Exercise details:
Write out, please, the lines from the beginning of the material to the line with "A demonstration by", including both ends and nothing else.
──────────
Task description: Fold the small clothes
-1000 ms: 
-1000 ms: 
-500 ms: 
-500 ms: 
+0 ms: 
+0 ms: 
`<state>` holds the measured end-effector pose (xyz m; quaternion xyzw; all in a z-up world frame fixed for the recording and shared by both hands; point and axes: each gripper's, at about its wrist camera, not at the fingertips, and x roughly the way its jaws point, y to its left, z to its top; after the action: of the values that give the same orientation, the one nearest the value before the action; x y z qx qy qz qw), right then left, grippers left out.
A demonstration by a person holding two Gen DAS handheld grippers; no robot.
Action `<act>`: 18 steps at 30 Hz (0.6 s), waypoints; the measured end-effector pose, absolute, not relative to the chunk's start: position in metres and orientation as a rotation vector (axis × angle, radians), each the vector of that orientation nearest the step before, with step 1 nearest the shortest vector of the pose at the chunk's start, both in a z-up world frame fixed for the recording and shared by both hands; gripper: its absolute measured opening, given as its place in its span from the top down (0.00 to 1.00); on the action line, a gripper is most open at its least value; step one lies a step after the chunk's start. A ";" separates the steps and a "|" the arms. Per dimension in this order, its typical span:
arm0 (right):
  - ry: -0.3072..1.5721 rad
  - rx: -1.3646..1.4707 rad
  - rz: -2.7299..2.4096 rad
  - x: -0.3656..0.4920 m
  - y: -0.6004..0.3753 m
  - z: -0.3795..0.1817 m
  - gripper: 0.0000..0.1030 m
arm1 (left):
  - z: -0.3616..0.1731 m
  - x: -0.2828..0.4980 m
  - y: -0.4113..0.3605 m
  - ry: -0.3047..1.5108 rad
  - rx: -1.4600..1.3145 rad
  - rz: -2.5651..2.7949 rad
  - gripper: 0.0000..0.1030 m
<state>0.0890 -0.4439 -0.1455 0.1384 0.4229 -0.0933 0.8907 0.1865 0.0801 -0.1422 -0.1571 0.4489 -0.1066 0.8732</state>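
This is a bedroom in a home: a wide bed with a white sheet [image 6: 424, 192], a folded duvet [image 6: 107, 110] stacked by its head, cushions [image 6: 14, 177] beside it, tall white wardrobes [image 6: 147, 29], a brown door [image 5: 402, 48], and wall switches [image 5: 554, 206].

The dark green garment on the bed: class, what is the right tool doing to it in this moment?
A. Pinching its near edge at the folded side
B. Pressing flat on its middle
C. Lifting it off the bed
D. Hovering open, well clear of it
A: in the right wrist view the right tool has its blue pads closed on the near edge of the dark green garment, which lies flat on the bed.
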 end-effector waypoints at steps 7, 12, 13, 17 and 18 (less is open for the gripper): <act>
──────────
Answer space:
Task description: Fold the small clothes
-1000 ms: 
-1000 ms: 
-500 ms: 
-500 ms: 
+0 ms: 
+0 ms: 
`<state>` holds the measured end-effector pose (xyz m; quaternion xyzw; all in a z-up world frame fixed for the recording and shared by both hands; point and axes: each gripper's, at about its wrist camera, not at the fingertips, and x roughly the way its jaws point, y to its left, z to its top; after the action: of the values that give the same orientation, the one nearest the value before the action; x y z qx qy qz qw), right then left, grippers left out.
A demonstration by a person holding two Gen DAS handheld grippers; no robot.

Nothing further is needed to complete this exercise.